■ WORK ORDER
Hand back each record exactly as you find it.

(Source records)
:::
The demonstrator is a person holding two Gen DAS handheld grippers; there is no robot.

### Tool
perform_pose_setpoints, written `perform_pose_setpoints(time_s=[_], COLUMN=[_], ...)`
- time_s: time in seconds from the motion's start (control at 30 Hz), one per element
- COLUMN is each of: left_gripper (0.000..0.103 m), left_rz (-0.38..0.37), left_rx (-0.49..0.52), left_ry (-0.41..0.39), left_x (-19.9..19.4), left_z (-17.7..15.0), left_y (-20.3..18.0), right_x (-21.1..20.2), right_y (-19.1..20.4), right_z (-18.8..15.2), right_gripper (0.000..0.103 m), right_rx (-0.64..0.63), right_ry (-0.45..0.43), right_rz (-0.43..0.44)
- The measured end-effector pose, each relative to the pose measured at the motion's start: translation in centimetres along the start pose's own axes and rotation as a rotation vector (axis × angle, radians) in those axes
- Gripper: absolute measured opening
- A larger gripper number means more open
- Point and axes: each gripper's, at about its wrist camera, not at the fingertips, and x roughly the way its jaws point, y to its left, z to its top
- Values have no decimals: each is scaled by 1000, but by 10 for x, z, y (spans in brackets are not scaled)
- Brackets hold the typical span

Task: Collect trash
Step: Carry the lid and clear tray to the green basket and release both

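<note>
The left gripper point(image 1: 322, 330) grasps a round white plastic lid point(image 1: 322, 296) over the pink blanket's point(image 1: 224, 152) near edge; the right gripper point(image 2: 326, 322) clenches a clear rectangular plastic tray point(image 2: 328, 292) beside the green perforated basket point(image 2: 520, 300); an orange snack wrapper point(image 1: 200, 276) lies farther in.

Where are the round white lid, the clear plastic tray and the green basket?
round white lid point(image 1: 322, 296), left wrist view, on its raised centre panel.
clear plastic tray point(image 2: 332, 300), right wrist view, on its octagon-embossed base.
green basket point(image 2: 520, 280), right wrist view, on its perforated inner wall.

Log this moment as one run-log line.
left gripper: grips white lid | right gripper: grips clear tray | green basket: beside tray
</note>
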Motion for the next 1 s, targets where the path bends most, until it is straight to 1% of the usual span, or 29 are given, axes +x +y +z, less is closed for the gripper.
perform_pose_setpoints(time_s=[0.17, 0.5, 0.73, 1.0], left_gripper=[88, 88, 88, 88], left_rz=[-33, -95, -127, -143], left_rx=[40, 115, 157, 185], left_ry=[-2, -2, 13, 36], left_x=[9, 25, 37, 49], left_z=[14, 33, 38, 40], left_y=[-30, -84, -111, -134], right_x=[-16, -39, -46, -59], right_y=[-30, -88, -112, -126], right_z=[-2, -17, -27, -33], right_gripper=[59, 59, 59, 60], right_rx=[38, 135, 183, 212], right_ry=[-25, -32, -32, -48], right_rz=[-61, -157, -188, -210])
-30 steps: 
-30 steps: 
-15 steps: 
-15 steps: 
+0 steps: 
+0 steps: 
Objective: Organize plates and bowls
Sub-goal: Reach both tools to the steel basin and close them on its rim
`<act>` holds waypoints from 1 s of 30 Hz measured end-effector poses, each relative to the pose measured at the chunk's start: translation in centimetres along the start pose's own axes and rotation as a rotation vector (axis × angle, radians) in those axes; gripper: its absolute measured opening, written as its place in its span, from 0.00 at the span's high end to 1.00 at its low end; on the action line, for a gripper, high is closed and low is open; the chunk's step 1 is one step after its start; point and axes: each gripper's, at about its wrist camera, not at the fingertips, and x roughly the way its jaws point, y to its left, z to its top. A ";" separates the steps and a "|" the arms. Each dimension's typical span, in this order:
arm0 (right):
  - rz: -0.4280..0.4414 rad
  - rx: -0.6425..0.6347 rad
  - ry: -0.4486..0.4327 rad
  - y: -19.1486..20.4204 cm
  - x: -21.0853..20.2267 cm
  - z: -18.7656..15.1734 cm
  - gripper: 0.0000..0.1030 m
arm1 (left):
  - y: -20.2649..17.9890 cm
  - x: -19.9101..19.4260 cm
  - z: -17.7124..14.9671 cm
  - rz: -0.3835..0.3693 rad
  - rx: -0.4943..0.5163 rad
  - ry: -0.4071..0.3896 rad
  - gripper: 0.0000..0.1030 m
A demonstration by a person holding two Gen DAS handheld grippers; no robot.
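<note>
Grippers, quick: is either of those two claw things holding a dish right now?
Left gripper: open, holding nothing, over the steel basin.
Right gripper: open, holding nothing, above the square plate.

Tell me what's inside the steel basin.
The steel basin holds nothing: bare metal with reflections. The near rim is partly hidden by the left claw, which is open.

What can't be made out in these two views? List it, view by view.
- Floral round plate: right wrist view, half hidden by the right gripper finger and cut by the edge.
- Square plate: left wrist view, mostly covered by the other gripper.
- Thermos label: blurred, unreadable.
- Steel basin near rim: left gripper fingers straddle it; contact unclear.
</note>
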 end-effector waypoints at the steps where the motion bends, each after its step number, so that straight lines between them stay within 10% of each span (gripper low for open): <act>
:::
■ FINISHED TASK
The demonstrator is a person holding two Gen DAS handheld grippers; there is no robot.

### Tool
perform_pose_setpoints, written `perform_pose_setpoints(time_s=[_], COLUMN=[_], ...)`
- time_s: time in seconds from the motion's start (control at 30 Hz), one per element
- COLUMN is each of: left_gripper (0.000..0.103 m), left_rz (-0.38..0.37), left_rx (-0.49..0.52), left_ry (-0.41..0.39), left_x (-19.9..19.4), left_z (-17.7..15.0), left_y (-20.3..18.0), right_x (-21.1..20.2), right_y (-19.1..20.4), right_z (-18.8..15.2), right_gripper (0.000..0.103 m), right_rx (-0.64..0.63), right_ry (-0.45..0.43), right_rz (-0.43..0.44)
- The measured end-effector pose, each relative to the pose measured at the motion's start: translation in centimetres along the start pose's own axes and rotation as a rotation vector (axis × angle, radians) in those axes
- Gripper: absolute measured opening
- A larger gripper number means more open
- Point and axes: each gripper's, at about its wrist camera, not at the fingertips, and x roughly the way its jaws point, y to its left, z to its top
- Values have no decimals: each is scaled by 1000, but by 10 for x, z, y (spans in brackets are not scaled)
- Brackets hold the typical span

Task: Collect trash
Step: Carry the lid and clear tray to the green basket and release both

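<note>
The left gripper point(image 1: 322, 330) grasps a round white plastic lid point(image 1: 322, 296) over the pink blanket's point(image 1: 224, 152) near edge; the right gripper point(image 2: 326, 322) clenches a clear rectangular plastic tray point(image 2: 328, 292) beside the green perforated basket point(image 2: 520, 300); an orange snack wrapper point(image 1: 200, 276) lies farther in.

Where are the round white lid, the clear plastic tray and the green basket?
round white lid point(image 1: 322, 296), left wrist view, on its raised centre panel.
clear plastic tray point(image 2: 332, 300), right wrist view, on its octagon-embossed base.
green basket point(image 2: 520, 280), right wrist view, on its perforated inner wall.

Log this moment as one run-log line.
left gripper: grips white lid | right gripper: grips clear tray | green basket: beside tray
</note>
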Motion for the next 1 s, targets where the path bends most, until it is straight to 1% of the usual span, or 29 are given, axes +x +y +z, less is closed for the gripper.
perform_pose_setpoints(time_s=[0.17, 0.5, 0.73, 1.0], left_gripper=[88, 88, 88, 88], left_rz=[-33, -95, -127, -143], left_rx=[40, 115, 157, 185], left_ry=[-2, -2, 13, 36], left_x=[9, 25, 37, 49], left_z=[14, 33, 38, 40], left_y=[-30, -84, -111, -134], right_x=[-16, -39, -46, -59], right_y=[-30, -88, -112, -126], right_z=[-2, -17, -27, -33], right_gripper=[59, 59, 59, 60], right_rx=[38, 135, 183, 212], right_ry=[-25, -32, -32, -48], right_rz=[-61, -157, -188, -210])
-30 steps: 
-30 steps: 
-15 steps: 
-15 steps: 
+0 steps: 
+0 steps: 
Objective: Organize plates and bowls
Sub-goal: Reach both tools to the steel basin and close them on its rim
`<act>` holds waypoints from 1 s of 30 Hz measured end-effector poses, each relative to the pose measured at the chunk's start: translation in centimetres along the start pose's own axes and rotation as a rotation vector (axis × angle, radians) in those axes; gripper: its absolute measured opening, written as its place in its span, from 0.00 at the span's high end to 1.00 at its low end; on the action line, for a gripper, high is closed and low is open; the chunk's step 1 is one step after its start; point and axes: each gripper's, at about its wrist camera, not at the fingertips, and x roughly the way its jaws point, y to its left, z to its top. A ";" separates the steps and a "|" the arms. Each dimension's typical span, in this order:
arm0 (right):
  - rz: -0.4280..0.4414 rad
  - rx: -0.6425..0.6347 rad
  - ry: -0.4486..0.4327 rad
  - y: -19.1486..20.4204 cm
  - x: -21.0853..20.2267 cm
  - z: -18.7656..15.1734 cm
  - gripper: 0.0000..0.1030 m
arm1 (left):
  - y: -20.2649..17.9890 cm
  - x: -19.9101..19.4260 cm
  - z: -17.7124..14.9671 cm
  - rz: -0.3835..0.3693 rad
  - rx: -0.4943..0.5163 rad
  - ry: -0.4071..0.3896 rad
  - gripper: 0.0000..0.1030 m
A demonstration by a person holding two Gen DAS handheld grippers; no robot.
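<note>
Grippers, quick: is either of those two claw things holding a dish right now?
Left gripper: open, holding nothing, over the steel basin.
Right gripper: open, holding nothing, above the square plate.

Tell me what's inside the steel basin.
The steel basin holds nothing: bare metal with reflections. The near rim is partly hidden by the left claw, which is open.

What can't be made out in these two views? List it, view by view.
- Floral round plate: right wrist view, half hidden by the right gripper finger and cut by the edge.
- Square plate: left wrist view, mostly covered by the other gripper.
- Thermos label: blurred, unreadable.
- Steel basin near rim: left gripper fingers straddle it; contact unclear.
</note>
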 end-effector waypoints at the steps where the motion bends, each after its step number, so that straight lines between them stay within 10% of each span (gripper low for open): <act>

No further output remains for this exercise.